4. Laura Dern - Marriage Story as Nora Fanshaw (2019)
Laura Dern accomplishes something vital for Marriage Story: make us hate someone simply for doing their job well, then tune their passive-aggressive sketchiness just enough for them to be contemptible just beyond principle. If we’d hated Nora any more, we’d have sided entirely with Charlie, but beneath her not-so-thinly veiled snobbish misandry is a woman with a lot of valid points. We have to agree with her even when we don’t want to, and even when her entire being makes us want to loathe everything she says on principle. We have to believe she wields enough pseudo-empathetic charisma to influence Nicole to such disastrous yet beneficial ends, but not so much that she feels like a human oil slick. It’s not a flashy performance, and the range of difficulty isn’t immediately apparent, but inside Nora is a deeply complex performance that requires immense skill and precision.
3. Jennifer Connelly - A Beautiful Mind as Alicia Nash (2001)
The tortured wife is far from an atypical role, and countless actresses have interpreted the archetype. Connelly’s role as Alicia Nash, wife to mentally ill mathematician John Nash, offers the actress a bit more to chew on, but Ron Howard’s Oscar-winning direction strands her in the cinematic wilderness. Amazingly, Connelly finds her way out and becomes the backbone of the movie, navigating some heavy-handed scenes with restraint and grace. While her counterpart, Russell Crowe, gives a strong performance, it’s Connelly’s serenity and earnestness that carry the film and lend a sense of realism to John’s struggle to overcome the psychological hurdles that plague him.
2. Juliette Binoche - The English Patient as Hana (1996)
Many of The English Patient’s nine Oscars are viewed as undeserving, particularly its much-maligned Best Picture win. Juliette Binoche’s shock win over Lauren Bacall, the overwhelming favorite heading into the 69th Academy Awards, is the only one to escape unscathed. While the forbidden romance between Almásy and Katharine is the narrative core of the film, it’s ultimately Hana’s journey as she cares for the titular character and develops a love story of her own with Sikh combat engineer Kip that anchors the movie. She captures Hana’s tranquil perseverance with a sorely-needed relatability that draws us into a sprawling and ambitious narrative. Without her, we’d get lost in a sea of desire for deeper meaning that Binoche helps us contemplate and feel on the profound level that director Anthony Minghella wanted.

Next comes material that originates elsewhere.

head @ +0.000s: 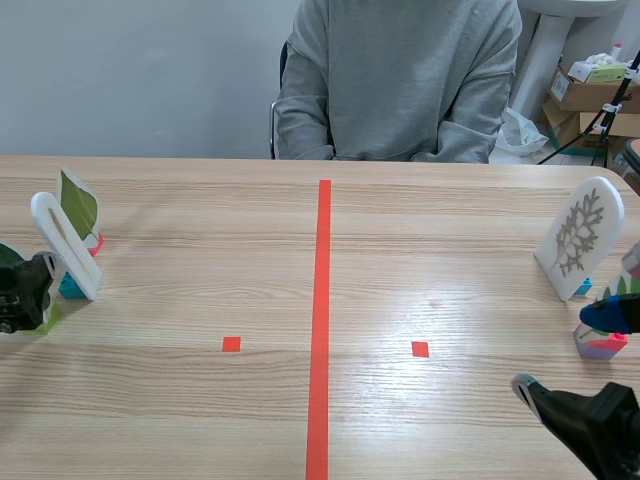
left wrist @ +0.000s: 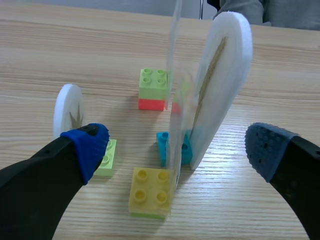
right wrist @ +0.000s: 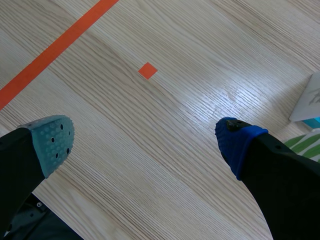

1. Rachel Weisz - The Constant Gardener as Tessa Quayle (2005)
Weisz’s performance has become tragically lost to time, as The Constant Gardener, like many of the films adapted from John Le Carré’s novels, has largely faded from public consciousness. The goal was simple but tremendously difficult: create a film-defining character whose presence both lingers over and drives the film long after their departure. Weisz’s characterization of activist Tessa Quayle is a masterstroke of subtlety and nuance, a full-bodied performance built on glances and quiet moments of physicality, even when the film demands an emotional world of her talent. Her husband’s devotion to her feels not only comprehensible but undeniable. She feels as much a part of the film in all the time without her as she does while stealing every scene she’s in, and The Constant Gardener is a strong adaptation because of her performance.